* _PROBLEM TO WORK ON_
Filter out every line below that lacks "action", and copy the rest.

* _STUDY MATERIAL_
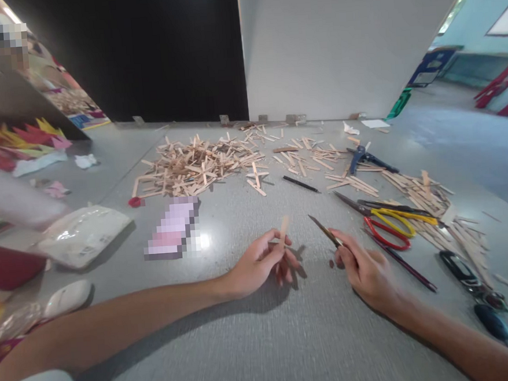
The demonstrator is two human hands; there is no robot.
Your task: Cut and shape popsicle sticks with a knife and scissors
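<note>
A heap of wooden sticks (200, 165) spreads across the desk (169, 347) beyond the hands, with a black pen (300, 183) before it; scissors (366, 210) crowd the right hand (368, 269), whose fingers grip a knife (323, 230) pointing forward-left. The left hand (256, 261) pinches a wooden strip (285, 228) above the desk, long axis near upright, top leaning slightly right

There are two hands, a left hand (257, 264) and a right hand (368, 272), with one knife (325, 231) and one held stick (285, 227). The loose wooden sticks (198, 165) are too many to count. There are also one phone (173, 226), one black pen (300, 183), one white packet (83, 234), two upright panels (153, 52) and at least one pair of scissors (388, 233).
</note>
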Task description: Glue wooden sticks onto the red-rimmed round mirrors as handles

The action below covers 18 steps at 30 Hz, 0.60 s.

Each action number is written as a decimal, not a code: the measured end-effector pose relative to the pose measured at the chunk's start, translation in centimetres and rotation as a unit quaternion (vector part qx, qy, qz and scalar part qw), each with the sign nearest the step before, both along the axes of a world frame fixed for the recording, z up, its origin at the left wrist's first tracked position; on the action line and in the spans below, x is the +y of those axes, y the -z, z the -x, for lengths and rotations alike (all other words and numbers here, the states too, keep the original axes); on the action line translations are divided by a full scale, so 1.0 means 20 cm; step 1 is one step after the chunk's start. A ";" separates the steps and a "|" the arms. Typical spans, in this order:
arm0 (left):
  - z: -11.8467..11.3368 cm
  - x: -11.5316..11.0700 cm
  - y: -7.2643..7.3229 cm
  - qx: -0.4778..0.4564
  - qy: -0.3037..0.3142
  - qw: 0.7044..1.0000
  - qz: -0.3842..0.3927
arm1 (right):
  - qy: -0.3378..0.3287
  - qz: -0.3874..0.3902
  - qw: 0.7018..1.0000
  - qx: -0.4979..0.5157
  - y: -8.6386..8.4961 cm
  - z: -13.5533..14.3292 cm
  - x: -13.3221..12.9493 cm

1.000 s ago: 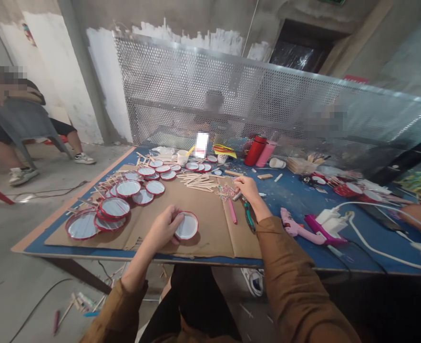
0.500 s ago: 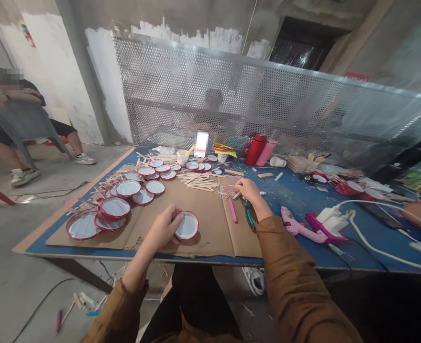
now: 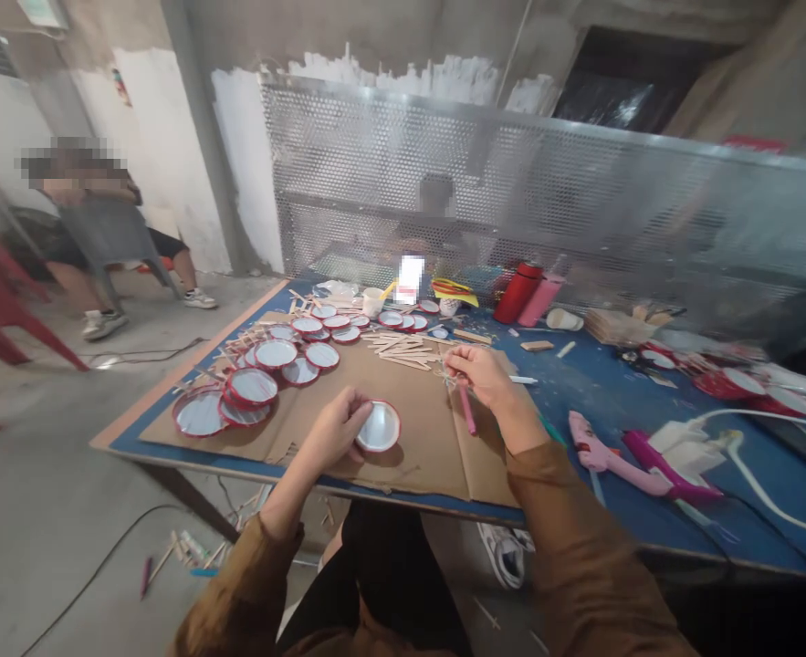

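Observation:
My left hand (image 3: 339, 424) is closed on the left edge of a round red-rimmed lid (image 3: 379, 426), its pale inner face turned up, low over the cardboard sheet (image 3: 409, 465). My right hand (image 3: 479, 372) is pinched closed above a small heap of thin coloured strings (image 3: 449, 376); whatever lies between its fingertips is too small to make out. Just below those fingers lies a pink stick (image 3: 467, 411). A green-handled tool (image 3: 553, 431) is mostly hidden behind my right forearm. Flat wooden sticks (image 3: 403, 350) are piled beyond my hands.
Several red-rimmed lids with sticks (image 3: 252, 388) overlap at the left. A pink glue gun (image 3: 598, 447) and a purple power strip (image 3: 676, 474) lie at the right. A red bottle (image 3: 518, 294) and paper cup (image 3: 373, 302) stand behind. A person sits on a grey chair (image 3: 108, 237).
The view has swung left, so the table sits further right. My right hand has moved from beside the pink stick to over the strings. My left hand still holds the lid.

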State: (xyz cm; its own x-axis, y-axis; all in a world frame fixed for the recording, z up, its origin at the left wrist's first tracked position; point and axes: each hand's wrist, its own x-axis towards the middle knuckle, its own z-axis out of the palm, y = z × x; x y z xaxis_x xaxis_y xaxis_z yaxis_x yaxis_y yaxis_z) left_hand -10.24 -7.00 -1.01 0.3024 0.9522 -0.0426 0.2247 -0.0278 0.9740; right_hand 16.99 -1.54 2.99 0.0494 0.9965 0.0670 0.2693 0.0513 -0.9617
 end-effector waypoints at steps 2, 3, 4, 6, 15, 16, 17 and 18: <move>0.00 0.00 -0.01 -0.023 0.004 1.000 0.011 | -0.045 0.003 0.998 0.047 0.01 0.15 -0.04; 0.00 -0.01 -0.01 -0.043 0.007 0.999 0.013 | -0.060 0.005 0.997 0.047 0.01 0.22 -0.06; 0.00 -0.01 -0.01 -0.062 0.008 0.998 0.018 | -0.071 0.004 0.997 0.041 0.02 0.28 -0.08; 0.01 0.00 -0.01 -0.111 0.008 0.993 0.029 | -0.087 -0.002 0.996 0.023 0.05 0.39 -0.13; 0.04 0.00 -0.01 -0.166 0.036 0.985 0.019 | -0.131 0.001 0.990 0.047 0.07 0.58 -0.26; 0.04 0.00 -0.01 -0.162 0.026 0.986 0.013 | -0.128 -0.007 0.991 0.040 0.07 0.58 -0.26; 0.04 0.00 0.00 -0.160 0.021 0.987 0.012 | -0.125 -0.012 0.992 0.031 0.08 0.58 -0.26; 0.04 0.00 0.00 -0.157 0.021 0.987 0.014 | -0.124 -0.016 0.992 0.022 0.08 0.57 -0.26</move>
State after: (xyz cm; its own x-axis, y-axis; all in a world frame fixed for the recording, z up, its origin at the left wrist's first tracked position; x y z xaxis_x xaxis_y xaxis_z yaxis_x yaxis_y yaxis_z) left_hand -10.96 -7.02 -1.07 0.3440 0.9384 0.0341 -0.0898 -0.0033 0.9960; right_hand 5.57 -6.65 1.37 -0.1937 0.9758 0.1013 0.2016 0.1407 -0.9693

* _EXPECTED ANSWER_
The action below covers 18 steps at 30 Hz, 0.60 s.
Each action number is written as a decimal, not a code: the measured end-effector pose relative to the pose measured at the chunk's start, translation in centimetres and rotation as a unit quaternion (vector part qx, qy, qz and scalar part qw), each with the sign nearest the step before, both along the axes of a world frame fixed for the recording, z up, its origin at the left wrist's first tracked position; on the action line and in the spans below, x is the +y of those axes, y the -z, z the -x, for lengths and rotations alike (all other words and numbers here, the states too, keep the original axes); on the action line translations are divided by a full scale, so 1.0 means 20 cm; step 1 is one step after the chunk's start. A ";" separates the steps and a "|" the arms. Typical spans, in this order:

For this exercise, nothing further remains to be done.